O Google não mencionou as especificações do Tensor G3 em seu anúncio oficial, embora continue falando sobre sua imagem computacional, recursos de vídeo e uso de inteligência artificial para aprimorar os resultados finais. Mesmo na página de comparação do Pixel 8 e Pixel 8 Pro, nenhum detalhe adicional é fornecido sobre o SoC mais recente, mas encontramos algumas informações que mencionam que o processo de fabricação mais antigo de 4 nm da Samsung está sendo usado para produzir em massa o Tensor G3, em vez do mais recente.
Vazamentos anteriores falaram sobre a configuração da CPU do TensorG3, com o chipset apresentando uma CPU de 9 núcleos e GPU Mali-G715. De acordo com Notebookcheck, embora a arquitetura do cluster de CPU seja boa, o processo de fabricação é o antigo 4nmLPP (Low Power Plus) da Samsung, e não o 4nmLPP +. O processo de fabricação mais recente pode ser dedicado ao Exynos 2400, no qual o Tensor G4 do próximo ano também será construído, embora um relatório anterior afirmasse que este último não forneceria uma atualização significativa para o Tensor G3.

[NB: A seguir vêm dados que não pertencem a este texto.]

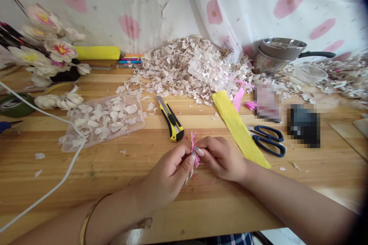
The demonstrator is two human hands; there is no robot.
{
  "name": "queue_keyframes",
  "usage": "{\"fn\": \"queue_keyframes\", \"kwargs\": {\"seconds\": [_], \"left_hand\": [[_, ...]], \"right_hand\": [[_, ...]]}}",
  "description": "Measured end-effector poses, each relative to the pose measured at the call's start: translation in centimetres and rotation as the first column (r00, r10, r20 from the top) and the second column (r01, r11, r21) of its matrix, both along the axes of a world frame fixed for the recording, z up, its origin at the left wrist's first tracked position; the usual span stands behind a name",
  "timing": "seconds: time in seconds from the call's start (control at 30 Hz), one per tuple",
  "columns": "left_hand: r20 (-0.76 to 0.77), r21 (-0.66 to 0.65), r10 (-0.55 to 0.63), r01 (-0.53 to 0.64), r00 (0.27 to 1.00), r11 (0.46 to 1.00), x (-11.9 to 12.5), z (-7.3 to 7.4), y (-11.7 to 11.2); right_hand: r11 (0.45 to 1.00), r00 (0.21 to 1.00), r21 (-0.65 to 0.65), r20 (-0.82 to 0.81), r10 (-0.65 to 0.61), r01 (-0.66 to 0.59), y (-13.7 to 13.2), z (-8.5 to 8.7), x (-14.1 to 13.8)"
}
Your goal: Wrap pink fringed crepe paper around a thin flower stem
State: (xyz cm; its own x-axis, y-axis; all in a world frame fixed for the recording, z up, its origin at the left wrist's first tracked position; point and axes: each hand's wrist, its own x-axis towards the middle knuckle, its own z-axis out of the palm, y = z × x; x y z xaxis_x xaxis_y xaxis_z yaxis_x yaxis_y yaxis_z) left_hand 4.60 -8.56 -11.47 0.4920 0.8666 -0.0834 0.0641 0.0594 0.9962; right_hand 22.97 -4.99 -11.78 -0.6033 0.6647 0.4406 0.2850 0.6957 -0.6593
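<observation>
Between my two hands, over the front middle of the table, is a small piece of fringed pink crepe paper (193, 138). My left hand (175, 166) pinches it from the left with thumb and forefinger. From the right, my right hand (222, 157) pinches the same paper, its thumb tip against the left one. The thin strands stick up above the fingertips and a crumpled end shows below. A yellow and black utility knife (171, 118) lies just beyond my left hand, blade partly out. Past my right hand are a yellow crepe strip (240, 128) and dark-handled scissors (268, 139).
A clear compartment tray (140, 116) holds white petals at left. Dried petals (172, 65) are heaped along the back, beside metal pans (276, 55). Artificial flowers (57, 46) stand at far left. A white cable (63, 178) crosses the left side. Pink paper scraps (238, 99) lie behind.
</observation>
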Motion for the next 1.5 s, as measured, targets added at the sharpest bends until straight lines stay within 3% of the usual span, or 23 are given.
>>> {"fn": "queue_keyframes", "kwargs": {"seconds": [0.13,0.2,0.27,0.33,0.4,0.47,0.5,0.57,0.7,0.83,0.97,1.13,1.33,1.5], "left_hand": [[-0.021,-0.004,-0.025,0.025,0.999,1.000,-0.1,-0.2,-0.1],[-0.078,0.042,-0.015,0.019,0.997,0.999,-0.2,0.0,-0.1],[-0.182,0.147,0.027,0.000,0.983,0.989,-0.3,0.2,0.0],[-0.292,0.266,0.084,-0.003,0.953,0.964,-0.5,0.4,0.0],[-0.340,0.321,0.111,0.004,0.934,0.947,-0.6,0.4,0.0],[-0.280,0.274,0.104,-0.024,0.954,0.961,-0.5,0.2,0.0],[-0.212,0.216,0.097,-0.050,0.973,0.975,-0.5,0.1,0.1],[-0.042,0.070,0.100,-0.097,0.994,0.993,-0.3,0.0,0.1],[0.206,-0.127,0.131,-0.106,0.970,0.986,0.1,0.3,0.4],[0.319,-0.210,0.125,-0.058,0.939,0.976,0.2,0.2,0.6],[0.347,-0.252,0.110,-0.020,0.931,0.967,0.2,-0.1,0.6],[0.378,-0.278,0.088,0.023,0.921,0.960,0.3,-0.2,0.5],[0.392,-0.286,0.086,0.033,0.916,0.958,0.4,-0.2,0.6],[0.435,-0.382,0.094,0.089,0.895,0.920,0.5,-0.3,0.6]], "right_hand": [[0.998,0.990,0.034,0.125,-0.058,0.054,-0.3,0.1,-0.2],[0.992,0.990,-0.097,0.124,-0.068,0.080,-0.5,0.2,-0.5],[0.941,0.994,-0.321,0.056,-0.092,0.105,-0.8,0.3,-1.0],[0.799,0.993,-0.598,-0.050,-0.111,0.059,-0.9,0.3,-1.5],[0.597,0.977,-0.799,-0.178,-0.118,-0.073,-1.0,0.2,-1.8],[0.451,0.931,-0.863,-0.327,-0.159,-0.226,-0.9,0.1,-1.9],[0.429,0.895,-0.857,-0.398,-0.201,-0.285,-0.8,0.0,-1.9],[0.443,0.807,-0.822,-0.512,-0.295,-0.359,-0.6,-0.2,-1.9],[0.537,0.697,-0.759,-0.608,-0.380,-0.369,-0.3,-0.3,-1.8],[0.587,0.724,-0.722,-0.618,-0.308,-0.367,-0.4,-0.4,-1.8],[0.578,0.764,-0.735,-0.585,-0.273,-0.355,-0.4,-0.6,-1.8],[0.567,0.750,-0.722,-0.611,-0.253,-0.397,-0.3,-0.7,-1.8],[0.595,0.773,-0.721,-0.585,-0.245,-0.357,-0.4,-0.9,-1.8],[0.622,0.769,-0.692,-0.601,-0.217,-0.366,-0.3,-0.6,-1.7]]}}
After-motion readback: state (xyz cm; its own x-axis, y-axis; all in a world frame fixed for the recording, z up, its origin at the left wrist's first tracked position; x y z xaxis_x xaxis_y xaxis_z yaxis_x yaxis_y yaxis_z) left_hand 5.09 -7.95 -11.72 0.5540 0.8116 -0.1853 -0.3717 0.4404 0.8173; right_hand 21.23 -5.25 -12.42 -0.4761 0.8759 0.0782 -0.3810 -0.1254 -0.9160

O TensorG3 não é produzido em massa nos nós mais avançados, o que sem dúvida ajuda o Google a economizar muitos custos no chip. A Qualcomm está vendendo o Snapdragon 8 Gen 2 para parceiros de smartphones por US$ 160, enquanto o Snapdragon 8 Gen 3 é considerado mais caro que seu antecessor, e o Google poderia investir esses dólares em seu braço de software, concentrando-se mais nos aspectos de recursos do Tensor G3. Onde teve dificuldades em termos de desempenho bruto da CPU, o Google conseguiu melhorar as capacidades do Pixel 8 e do Pixel 8 Pro em termos de imagens e vídeo, como evidenciado pelos primeiros vazamentos do Geekbench 6 de núcleo único e multi-core.
Infelizmente, a desvantagem de usar o processo LPP de 4 nm inferior da Samsung é que ele não é muito eficiente. A menos que o Google mude para a fundição da TSMC (o que não se espera que faça até a chegada do TensorG5), provavelmente continuaremos a ver seus chipsets ficarem atrás da concorrência. Uma desmontagem do Pixel 8 revelou que o Google usou filmes de cobre e grafite e pasta térmica para ajudar a transferir calor, mas fez pouco para aliviar os problemas de superaquecimento, o que resultou diretamente na versão menor com desempenho 11% inferior ao desempenho máximo do Pixel 8 Pro.
O Google eventualmente terá que mudar as fundições ou mudar para processos de fabricação mais avançados para ajudar seus chips Tensor a competir no nível principal, mas com um número limitado de unidades Pixel vendidas em um ano, pode demorar um pouco até que a empresa possa se igualar aos outros gigantes.